Acute colitis was induced in mice by intrarectal TNBS and the animals were then treated with analogue 5 (A5) or with treatments of reference (anti-TNFα antibody and Mesalazine) following the therapeutic regime indicated in the scheme (a). Mice injected intrarectally with 50% ethanol were used as basal controls. Animals injected with saline instead of A5 were used as untreated colitic mice. Disease evolution and severity were monitored by survival and weight loss, colitis score, macroscopic colon damage score and histopathological signs (b) and by measuring the cytokine levels in colonic mucosa (c). n = 8 mice/group in all assays, unless for histopathological analysis (n = 3 mice/group, where representative images are shown at ×100 magnification, scale bar: 200 µm). Data are mean ± SEM with dots representing individual values of biologically independent animals.
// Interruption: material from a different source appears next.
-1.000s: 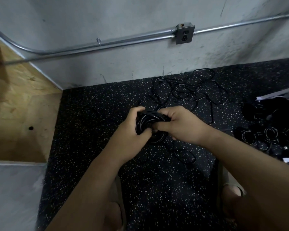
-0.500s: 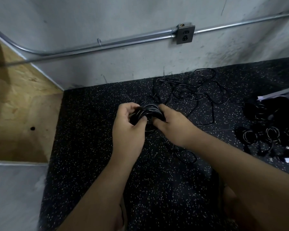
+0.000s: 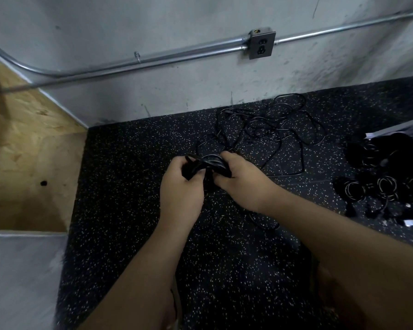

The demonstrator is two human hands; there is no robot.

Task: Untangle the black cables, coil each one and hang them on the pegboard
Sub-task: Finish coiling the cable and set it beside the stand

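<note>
Room: a grey concrete wall [image 3: 153, 25] meets a black speckled rubber floor [image 3: 129, 186]; a plywood panel [image 3: 22, 151] slopes in at the left.
Wall fittings: a metal conduit [image 3: 177, 54] runs along the wall into an outlet box [image 3: 262, 42].
Done pile: a heap of coiled cables [image 3: 386, 182] lies on the floor at the far right, well apart from both hands.
Loose tangle: the loose tangle [image 3: 272, 132] sprawls on the floor just beyond the hands, toward the wall, its loops crossing one another.
Coil: a small black coil [image 3: 209, 163] is held off the floor between the two hands, its long axis running roughly left to right from one hand to the other.
Left hand: the left hand [image 3: 180, 189] has its grip clenched on the coil's left end, fingers curled round the strands.
Right hand: the right hand [image 3: 243, 182] grasps the coil's right end, fingers wrapped over it.
Relation that matters: the tangle lies ahead and a little to the right of the coil, so the right hand is nearer to it and to the heap; whether a strand joins coil and tangle I cannot tell.
Pegboard: not in view.
Step, as I judge it: tightening this coil; much untangling is left.
</note>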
Statistical differences between groups were calculated using two-tailed non-parametric Mann–Whitney test (for colon damage, colitis and microscopic scores), unpaired two-tailed Student’s t test (for body weight and colonic cytokines) and Kaplan–Meier test (for survival). ***p < 0.001; ****p < 0.0001 versus untreated TNBS-colitic mice (saline). Exact p-values are shown for p > 0.001. Source data are provided as a Source Data file. s.c. subcutaneous, i.v. intravenous, p.o. oral.